Réguler les flux touristiques
Pour
Olivia Grégoire, en visite le 29 août, dans la Baie de Somme,
interrogée
sur le risque de surfréquentation de certains sites touristiques, «la
question est bien celle de la surfréquentation de certains lieux. La
surconcentration touristique touche 20% du territoire, pas plus. Et
ce n’est pas à moi de dire ce qu’il faut faire au cas par cas.

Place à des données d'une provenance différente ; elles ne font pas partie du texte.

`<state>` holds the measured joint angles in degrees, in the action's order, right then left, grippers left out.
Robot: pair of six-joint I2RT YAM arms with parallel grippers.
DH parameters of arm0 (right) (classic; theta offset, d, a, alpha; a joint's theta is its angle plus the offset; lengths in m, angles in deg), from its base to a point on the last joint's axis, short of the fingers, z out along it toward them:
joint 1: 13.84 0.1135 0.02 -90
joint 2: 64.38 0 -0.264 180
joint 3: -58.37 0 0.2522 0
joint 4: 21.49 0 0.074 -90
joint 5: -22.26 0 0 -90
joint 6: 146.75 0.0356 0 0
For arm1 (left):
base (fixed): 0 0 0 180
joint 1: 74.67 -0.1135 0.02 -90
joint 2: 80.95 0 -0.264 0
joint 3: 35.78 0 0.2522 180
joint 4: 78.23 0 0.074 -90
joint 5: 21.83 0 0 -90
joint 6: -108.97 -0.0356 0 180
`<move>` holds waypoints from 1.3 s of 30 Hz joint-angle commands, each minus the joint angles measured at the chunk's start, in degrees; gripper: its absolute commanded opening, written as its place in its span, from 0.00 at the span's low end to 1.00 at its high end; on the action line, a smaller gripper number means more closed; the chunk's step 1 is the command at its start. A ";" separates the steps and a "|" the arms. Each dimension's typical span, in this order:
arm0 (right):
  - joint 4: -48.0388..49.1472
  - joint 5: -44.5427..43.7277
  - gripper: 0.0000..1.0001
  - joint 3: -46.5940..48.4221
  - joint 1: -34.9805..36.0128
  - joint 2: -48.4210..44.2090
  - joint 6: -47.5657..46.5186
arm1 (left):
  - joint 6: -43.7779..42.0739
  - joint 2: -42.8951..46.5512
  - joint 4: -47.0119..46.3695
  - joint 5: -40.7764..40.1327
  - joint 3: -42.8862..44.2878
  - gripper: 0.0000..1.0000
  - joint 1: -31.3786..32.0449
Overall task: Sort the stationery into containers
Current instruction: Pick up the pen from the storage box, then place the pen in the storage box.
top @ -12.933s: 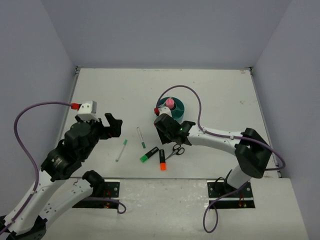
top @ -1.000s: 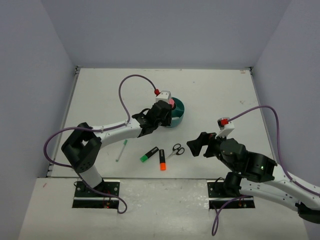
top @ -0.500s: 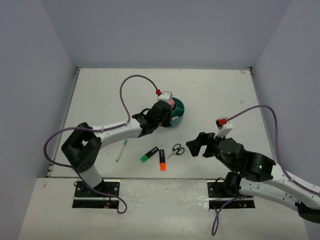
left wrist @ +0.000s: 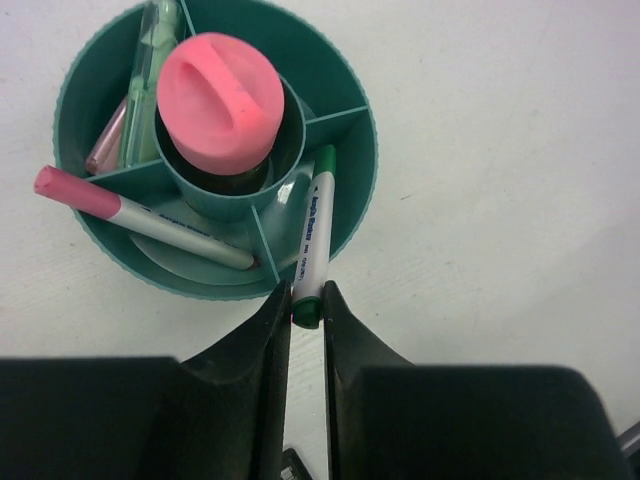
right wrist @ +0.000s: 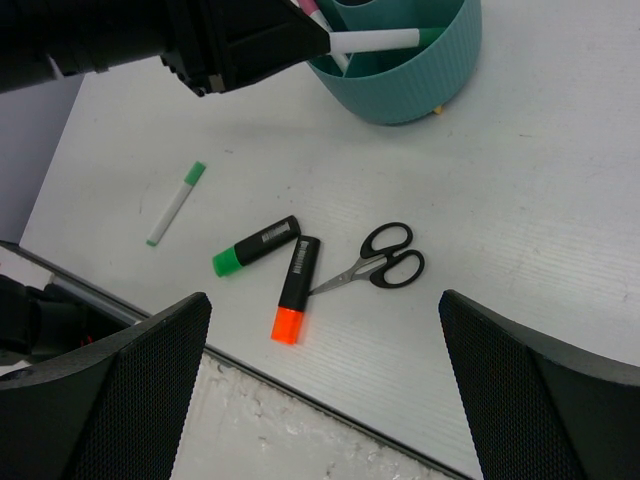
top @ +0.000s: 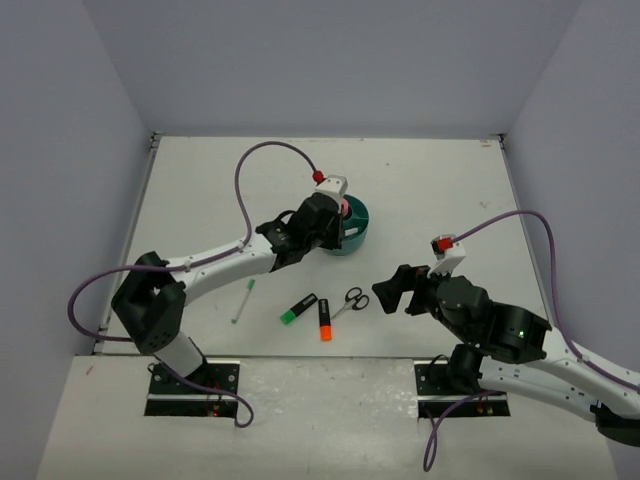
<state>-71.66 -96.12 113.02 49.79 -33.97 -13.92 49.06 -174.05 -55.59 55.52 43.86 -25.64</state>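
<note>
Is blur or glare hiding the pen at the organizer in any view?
Left wrist: pen and organizer sharp, evenly lit, no glare; black fingers show little detail. Right wrist: scissors crisp, soft shadows only. Top external: arm covers the pen.

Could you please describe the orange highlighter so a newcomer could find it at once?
Start at the round teal organizer; nearer the arm bases lies a tight cluster of three items. The orange highlighter is the middle one, black-bodied with an orange end, between the green-tipped highlighter and the scissors.
</note>
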 commanded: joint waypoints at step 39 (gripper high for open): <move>4.19 4.07 0.99 -0.33 0.00 3.29 -2.68 | -18.72 4.46 26.66 15.36 15.21 0.00 -10.82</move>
<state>-69.97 -92.32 113.01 49.79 -31.00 -15.82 32.99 -169.74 -27.48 66.71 58.01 -36.04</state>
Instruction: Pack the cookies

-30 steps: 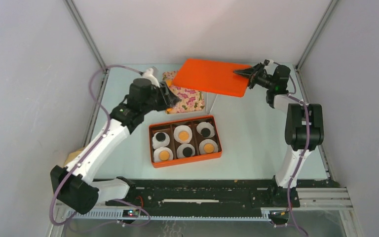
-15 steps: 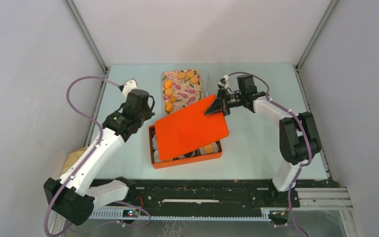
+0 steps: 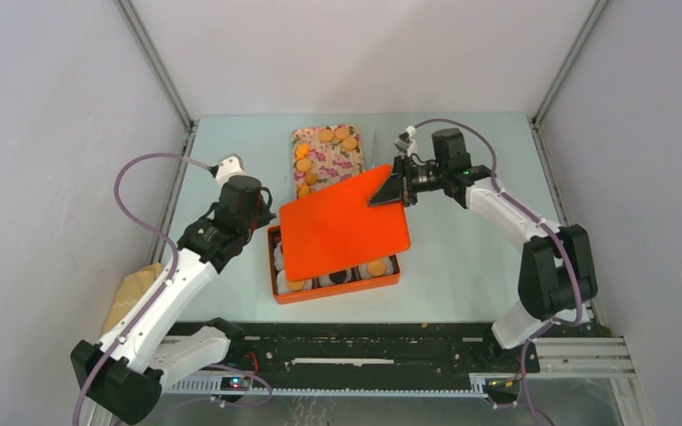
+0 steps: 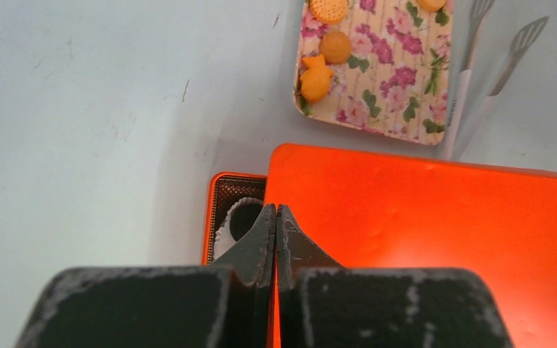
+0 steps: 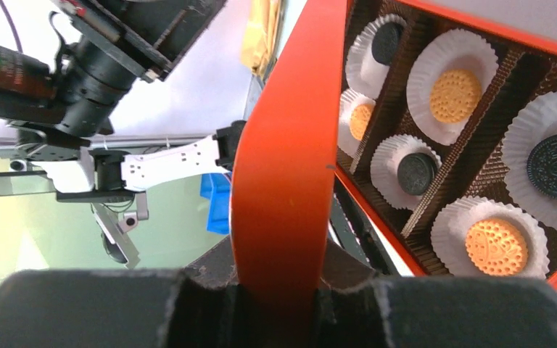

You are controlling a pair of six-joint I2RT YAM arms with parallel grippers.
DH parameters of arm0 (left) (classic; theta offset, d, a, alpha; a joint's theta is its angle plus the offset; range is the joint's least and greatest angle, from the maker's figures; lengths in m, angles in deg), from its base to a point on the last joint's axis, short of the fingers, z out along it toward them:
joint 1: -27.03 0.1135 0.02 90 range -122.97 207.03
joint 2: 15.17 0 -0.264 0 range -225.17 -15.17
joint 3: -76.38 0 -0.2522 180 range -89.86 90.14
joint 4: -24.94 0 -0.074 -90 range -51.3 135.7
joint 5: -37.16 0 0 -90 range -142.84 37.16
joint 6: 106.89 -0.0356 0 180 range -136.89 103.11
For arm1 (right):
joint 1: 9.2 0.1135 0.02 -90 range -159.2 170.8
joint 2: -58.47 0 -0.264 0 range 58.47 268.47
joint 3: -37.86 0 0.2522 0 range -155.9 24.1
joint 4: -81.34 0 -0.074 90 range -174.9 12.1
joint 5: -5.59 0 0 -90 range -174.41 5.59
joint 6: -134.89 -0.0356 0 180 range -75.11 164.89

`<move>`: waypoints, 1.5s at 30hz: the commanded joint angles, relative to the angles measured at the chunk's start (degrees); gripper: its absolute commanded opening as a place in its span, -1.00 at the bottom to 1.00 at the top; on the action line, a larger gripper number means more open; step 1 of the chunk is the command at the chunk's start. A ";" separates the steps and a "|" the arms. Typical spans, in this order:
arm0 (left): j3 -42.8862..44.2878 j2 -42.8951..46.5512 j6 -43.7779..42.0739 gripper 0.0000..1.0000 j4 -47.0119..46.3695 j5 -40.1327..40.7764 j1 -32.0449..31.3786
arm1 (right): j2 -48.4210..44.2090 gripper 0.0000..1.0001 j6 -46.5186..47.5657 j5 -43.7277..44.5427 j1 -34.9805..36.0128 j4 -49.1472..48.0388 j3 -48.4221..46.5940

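Closest to me lies the orange box. The cookies sit in it, orange ones and black ones, one in each white paper cup. In the right wrist view all six compartments are filled, so I judge that the step in hand is the closing.

The orange lid hangs tilted and turned over the box and leaves the front row uncovered. My right gripper is clamped on the far right corner of the lid. My left gripper has its fingers pressed together with nothing between them, at the lid's left edge.

Next I must turn the lid square to the box, lower it flat, and only then let go.

Farther away, the flowered tray carries more of the orange ones, and tongs lie beside it.
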 commanded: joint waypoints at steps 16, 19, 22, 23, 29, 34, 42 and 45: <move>-0.80 2.09 -0.16 -1.00 -2.05 0.70 -0.47 | 2.91 -1.00 -16.46 -0.21 10.12 -15.43 -0.24; -1.02 2.19 -0.16 -1.00 -2.09 0.65 -0.47 | 3.59 -1.00 -15.80 1.26 9.64 -14.70 0.11; -1.17 1.97 -0.25 -1.00 -2.20 0.11 -0.48 | 3.78 -1.00 -13.36 3.56 7.69 -13.45 2.09; -1.30 1.86 -0.25 -1.00 -2.28 -0.06 -0.48 | 3.97 -1.00 -12.95 3.75 7.13 -13.43 2.92; -2.50 0.79 0.09 -1.00 -3.42 -1.96 -0.48 | 6.94 -1.00 -9.93 2.71 3.08 -10.46 5.09; -4.22 0.35 0.08 -1.00 -5.61 -4.33 -1.11 | 9.74 -1.00 -7.30 0.80 0.27 -9.91 5.73; -9.52 -3.01 1.26 -1.00 -11.68 -9.05 -3.98 | 15.56 -1.00 -1.95 -1.37 -2.84 -7.32 5.68; -11.66 -5.66 2.45 -1.00 -14.57 -11.12 -6.83 | 16.78 -1.00 -0.12 -1.11 -4.46 -5.82 5.72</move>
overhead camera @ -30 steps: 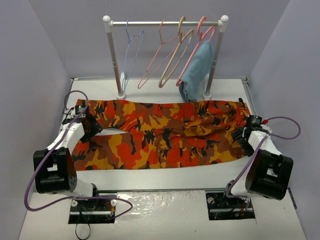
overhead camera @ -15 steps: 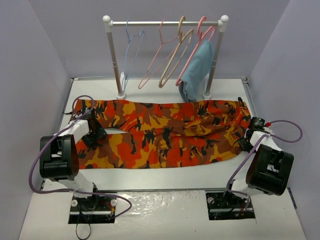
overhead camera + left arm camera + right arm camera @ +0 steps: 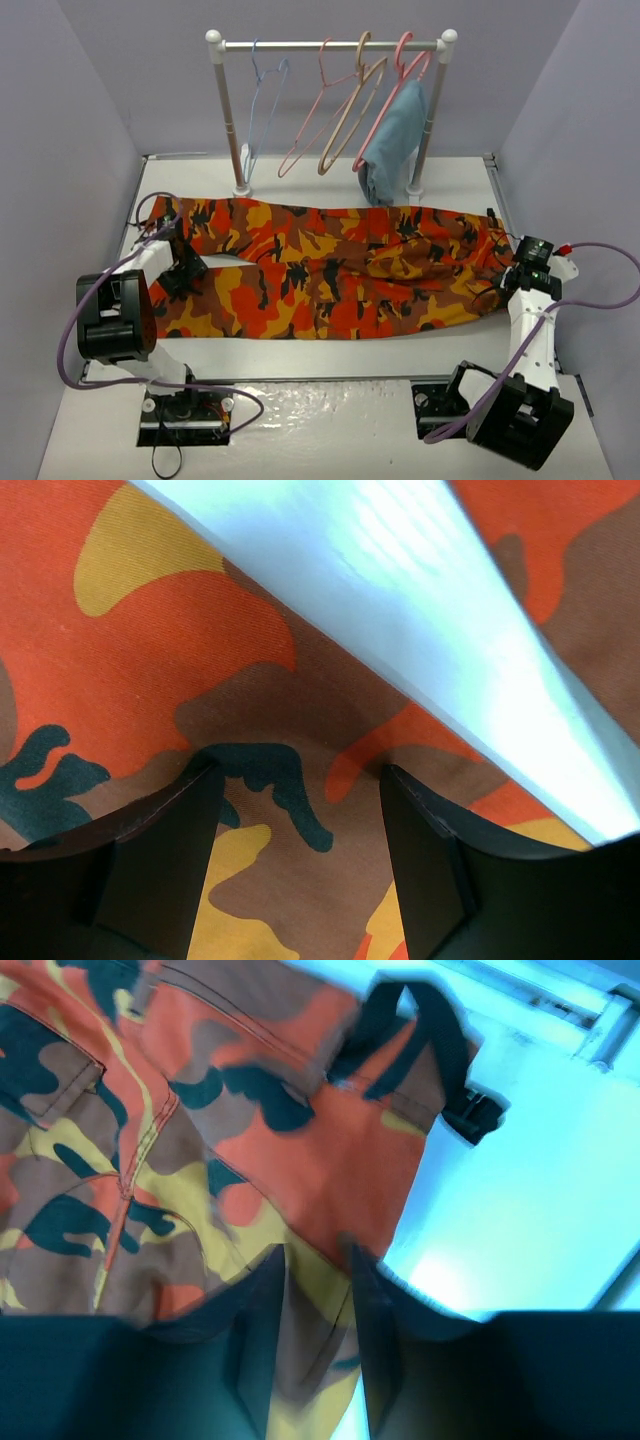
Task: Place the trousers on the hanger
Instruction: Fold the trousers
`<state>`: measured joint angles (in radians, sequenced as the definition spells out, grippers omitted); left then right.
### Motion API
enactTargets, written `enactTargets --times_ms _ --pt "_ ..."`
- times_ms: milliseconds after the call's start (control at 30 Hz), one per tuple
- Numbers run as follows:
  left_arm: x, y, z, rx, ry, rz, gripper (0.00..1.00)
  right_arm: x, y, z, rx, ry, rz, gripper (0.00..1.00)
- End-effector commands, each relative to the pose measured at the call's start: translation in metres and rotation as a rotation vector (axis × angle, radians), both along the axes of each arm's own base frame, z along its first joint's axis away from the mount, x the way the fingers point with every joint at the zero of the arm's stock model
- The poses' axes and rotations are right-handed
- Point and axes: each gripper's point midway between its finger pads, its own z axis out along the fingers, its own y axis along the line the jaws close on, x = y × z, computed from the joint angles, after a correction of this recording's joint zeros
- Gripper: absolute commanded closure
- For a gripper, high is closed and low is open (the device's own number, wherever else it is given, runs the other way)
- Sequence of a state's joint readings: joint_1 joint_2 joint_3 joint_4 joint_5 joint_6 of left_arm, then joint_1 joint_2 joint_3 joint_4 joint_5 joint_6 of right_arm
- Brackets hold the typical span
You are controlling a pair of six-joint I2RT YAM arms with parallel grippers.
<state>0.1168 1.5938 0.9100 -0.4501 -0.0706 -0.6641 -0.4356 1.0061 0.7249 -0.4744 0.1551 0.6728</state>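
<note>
1. Centrally, the trousers [image 3: 330, 280], spread flat and full length across the table [image 3: 330, 355], waistband toward the right arm, legs toward the left, with a wedge of bare table between the two legs.
2. At the waistband edge, the right gripper [image 3: 312, 1260], fingers drawn close together with cloth between them, apparently clamped on the trousers; view blurred, depth of hold unclear.
3. At the leg end, the left gripper [image 3: 300, 780], fingers wide apart, low over the near leg beside the bare wedge, holding nothing.
4. Probable step: gathering both ends for a lift or fold. For a clean result, close the left fingers on one leg's edge only, keep both ends level, and avoid dragging and bunching the fabric.
5. Well apart, at the far side, the hanger [image 3: 250, 120]: thin light-blue wire, hooked near the left end of the rail [image 3: 330, 45], bare.
6. Along the same rail, pink hangers [image 3: 305, 130], a tan hanger [image 3: 342, 120], and a light-blue garment [image 3: 392, 140] draped at the right end.
7. In the way: the rack's left post [image 3: 228, 120] just beside the hanger, a pink hanger close on its other side, and a black strap [image 3: 415, 1020] at the waistband, liable to snag.
</note>
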Motion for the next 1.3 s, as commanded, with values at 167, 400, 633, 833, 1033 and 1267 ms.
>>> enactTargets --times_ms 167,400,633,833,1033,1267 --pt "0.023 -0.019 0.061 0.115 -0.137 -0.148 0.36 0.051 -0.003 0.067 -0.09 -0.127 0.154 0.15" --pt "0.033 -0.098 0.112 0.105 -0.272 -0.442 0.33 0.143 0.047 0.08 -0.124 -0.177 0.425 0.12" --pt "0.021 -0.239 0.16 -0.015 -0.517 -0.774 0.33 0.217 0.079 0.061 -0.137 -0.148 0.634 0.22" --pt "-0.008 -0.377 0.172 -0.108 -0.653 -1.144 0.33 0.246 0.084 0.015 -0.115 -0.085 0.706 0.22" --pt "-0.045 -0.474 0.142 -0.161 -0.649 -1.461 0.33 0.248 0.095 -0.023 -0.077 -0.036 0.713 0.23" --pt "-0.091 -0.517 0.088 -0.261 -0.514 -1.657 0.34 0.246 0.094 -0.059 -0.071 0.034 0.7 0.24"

Nous avons écouté ce qui se fait, par exemple aux Calanques de
Marseille et Cassis (ou à Porquerolles, ou au Mont Saint
Michel...). La réponse est dans la régulation des flux de
visiteurs. Car il s’agit plutôt de pics de fréquentation, et non
de surtourisme».
La ministre suggère d’«équiper
les collectivités locales d’outils, comme des boîtiers de
comptage, par exemple. Cela peut coûter des dizaines de milliers
d’euros. C’est pourquoi j’ai annoncé, en juin dernier, un plan
d’action sur le sujet ; l’Etat va prendre en charge 50% du
financement de telles solutions, et des dispositifs
d’accompagnement vont
être
mis en place dans les prochains mois».
Comme
annoncé, ces mesures, incluant aussi des initiatives de
sensibilisation et de communication, des guides de bonnes pratiques,
etc., vont s’appuyer notamment sur les compétences d’Atout
France, chargé de créer une plateforme numérique ad-hoc, et les
financements sont confiés à la Banque des Territoires.